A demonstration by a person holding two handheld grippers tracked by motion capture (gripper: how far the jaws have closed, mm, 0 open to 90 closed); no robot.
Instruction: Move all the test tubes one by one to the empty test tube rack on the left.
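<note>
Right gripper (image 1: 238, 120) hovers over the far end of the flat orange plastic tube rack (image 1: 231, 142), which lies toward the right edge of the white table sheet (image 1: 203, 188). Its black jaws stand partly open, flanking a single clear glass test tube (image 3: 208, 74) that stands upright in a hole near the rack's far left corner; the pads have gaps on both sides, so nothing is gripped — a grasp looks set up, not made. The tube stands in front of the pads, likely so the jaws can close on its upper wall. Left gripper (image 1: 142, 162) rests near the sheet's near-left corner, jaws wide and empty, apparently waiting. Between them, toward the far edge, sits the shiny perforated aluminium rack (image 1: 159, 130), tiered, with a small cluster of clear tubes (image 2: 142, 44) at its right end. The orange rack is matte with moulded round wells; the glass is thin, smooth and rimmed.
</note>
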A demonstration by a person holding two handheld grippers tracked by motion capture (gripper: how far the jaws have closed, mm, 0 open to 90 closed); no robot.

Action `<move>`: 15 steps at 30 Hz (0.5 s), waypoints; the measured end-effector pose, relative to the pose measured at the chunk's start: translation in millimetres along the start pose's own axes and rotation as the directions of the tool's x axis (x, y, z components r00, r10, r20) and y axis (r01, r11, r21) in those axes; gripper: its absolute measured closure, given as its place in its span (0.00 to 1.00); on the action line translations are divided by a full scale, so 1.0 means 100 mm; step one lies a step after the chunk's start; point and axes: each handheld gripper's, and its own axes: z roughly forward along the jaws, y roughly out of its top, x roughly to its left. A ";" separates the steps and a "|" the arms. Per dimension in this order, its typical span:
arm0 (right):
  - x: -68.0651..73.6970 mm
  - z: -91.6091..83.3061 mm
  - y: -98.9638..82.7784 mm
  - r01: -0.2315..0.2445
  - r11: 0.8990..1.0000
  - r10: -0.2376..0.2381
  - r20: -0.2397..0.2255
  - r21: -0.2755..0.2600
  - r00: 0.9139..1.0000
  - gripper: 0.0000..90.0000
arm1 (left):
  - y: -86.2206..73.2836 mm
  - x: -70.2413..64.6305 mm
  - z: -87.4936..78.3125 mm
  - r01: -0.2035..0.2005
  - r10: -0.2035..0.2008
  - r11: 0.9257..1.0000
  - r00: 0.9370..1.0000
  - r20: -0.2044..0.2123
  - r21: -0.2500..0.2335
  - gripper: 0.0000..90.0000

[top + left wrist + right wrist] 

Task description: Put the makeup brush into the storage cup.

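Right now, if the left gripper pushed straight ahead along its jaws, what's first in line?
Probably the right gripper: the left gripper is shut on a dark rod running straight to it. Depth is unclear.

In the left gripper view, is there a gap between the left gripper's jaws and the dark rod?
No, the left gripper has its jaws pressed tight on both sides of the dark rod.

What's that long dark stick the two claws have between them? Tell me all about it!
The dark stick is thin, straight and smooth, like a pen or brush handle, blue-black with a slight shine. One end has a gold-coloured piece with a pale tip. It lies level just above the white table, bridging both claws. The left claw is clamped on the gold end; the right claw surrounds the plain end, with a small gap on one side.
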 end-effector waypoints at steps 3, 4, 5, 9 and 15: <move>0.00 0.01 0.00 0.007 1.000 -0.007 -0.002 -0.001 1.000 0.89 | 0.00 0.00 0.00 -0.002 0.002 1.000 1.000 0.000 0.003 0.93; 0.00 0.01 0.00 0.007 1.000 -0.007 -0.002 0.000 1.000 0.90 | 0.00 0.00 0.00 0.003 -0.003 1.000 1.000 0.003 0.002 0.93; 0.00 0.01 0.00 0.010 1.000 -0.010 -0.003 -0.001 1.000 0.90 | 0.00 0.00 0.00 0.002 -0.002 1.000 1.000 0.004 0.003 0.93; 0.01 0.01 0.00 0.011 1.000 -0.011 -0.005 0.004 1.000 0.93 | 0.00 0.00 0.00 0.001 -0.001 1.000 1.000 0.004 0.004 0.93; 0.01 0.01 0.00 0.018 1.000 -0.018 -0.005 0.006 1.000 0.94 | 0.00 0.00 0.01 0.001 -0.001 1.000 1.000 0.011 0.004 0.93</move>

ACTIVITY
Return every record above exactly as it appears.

EXERCISE RESULT
A demonstration by a person holding two handheld grippers tracked by motion capture (gripper: how far the jaws have closed, mm, 0 open to 90 closed); no robot.
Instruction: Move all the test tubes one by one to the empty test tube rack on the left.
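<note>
Right gripper (image 1: 238, 120) hovers over the far end of the flat orange plastic tube rack (image 1: 231, 142), which lies toward the right edge of the white table sheet (image 1: 203, 188). Its black jaws stand partly open, flanking a single clear glass test tube (image 3: 208, 74) that stands upright in a hole near the rack's far left corner; the pads have gaps on both sides, so nothing is gripped — a grasp looks set up, not made. The tube stands in front of the pads, likely so the jaws can close on its upper wall. Left gripper (image 1: 142, 162) rests near the sheet's near-left corner, jaws wide and empty, apparently waiting. Between them, toward the far edge, sits the shiny perforated aluminium rack (image 1: 159, 130), tiered, with a small cluster of clear tubes (image 2: 142, 44) at its right end. The orange rack is matte with moulded round wells; the glass is thin, smooth and rimmed.
</note>
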A demonstration by a person holding two handheld grippers tracked by motion capture (gripper: how far the jaws have closed, mm, 0 open to 90 closed); no robot.

Action `<move>`: 15 steps at 30 Hz (0.5 s), waypoints; the measured end-effector pose, relative to the pose measured at the chunk's start: translation in millimetres along the start pose's own axes and rotation as the directions of the tool's x axis (x, y, z components r00, r10, r20) and y axis (r01, r11, r21) in those axes; gripper: its absolute measured closure, given as its place in its span (0.00 to 1.00); on the action line translations are divided by a full scale, so 1.0 means 100 mm; step one lies a step after the chunk's start; point and axes: each handheld gripper's, and its own axes: z roughly forward along the jaws, y roughly out of its top, x roughly to its left. A ";" separates the steps and a "|" the arms. Per dimension in this order, its typical span:
arm0 (right):
  - x: -68.0651..73.6970 mm
  - z: -91.6091..83.3061 mm
  - y: -98.9638..82.7784 mm
  - r01: -0.2315..0.2445
  - r11: 0.8990..1.0000
  - r10: -0.2376..0.2381
  - r20: -0.2397..0.2255
  - r21: -0.2755..0.2600
  - r00: 0.9139..1.0000
  - gripper: 0.0000..90.0000
arm1 (left):
  - y: -86.2206..73.2836 mm
  - x: -70.2413..64.6305 mm
  - z: -87.4936..78.3125 mm
  - r01: -0.2035..0.2005
  - r10: -0.2035..0.2008
  - r11: 0.9257..1.0000
  - r00: 0.9370..1.0000
  - r20: -0.2044..0.2123
  - r21: -0.2500..0.2335
  - gripper: 0.0000..90.0000

[top + left wrist + right wrist] 

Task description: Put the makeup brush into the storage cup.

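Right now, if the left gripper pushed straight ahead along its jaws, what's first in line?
Probably the right gripper: the left gripper is shut on a dark rod running straight to it. Depth is unclear.

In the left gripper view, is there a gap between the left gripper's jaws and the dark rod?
No, the left gripper has its jaws pressed tight on both sides of the dark rod.

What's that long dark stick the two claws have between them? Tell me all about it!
The dark stick is thin, straight and smooth, like a pen or brush handle, blue-black with a slight shine. One end has a gold-coloured piece with a pale tip. It lies level just above the white table, bridging both claws. The left claw is clamped on the gold end; the right claw surrounds the plain end, with a small gap on one side.
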 end-effector waypoints at steps 3, 4, 5, 9 and 15: <move>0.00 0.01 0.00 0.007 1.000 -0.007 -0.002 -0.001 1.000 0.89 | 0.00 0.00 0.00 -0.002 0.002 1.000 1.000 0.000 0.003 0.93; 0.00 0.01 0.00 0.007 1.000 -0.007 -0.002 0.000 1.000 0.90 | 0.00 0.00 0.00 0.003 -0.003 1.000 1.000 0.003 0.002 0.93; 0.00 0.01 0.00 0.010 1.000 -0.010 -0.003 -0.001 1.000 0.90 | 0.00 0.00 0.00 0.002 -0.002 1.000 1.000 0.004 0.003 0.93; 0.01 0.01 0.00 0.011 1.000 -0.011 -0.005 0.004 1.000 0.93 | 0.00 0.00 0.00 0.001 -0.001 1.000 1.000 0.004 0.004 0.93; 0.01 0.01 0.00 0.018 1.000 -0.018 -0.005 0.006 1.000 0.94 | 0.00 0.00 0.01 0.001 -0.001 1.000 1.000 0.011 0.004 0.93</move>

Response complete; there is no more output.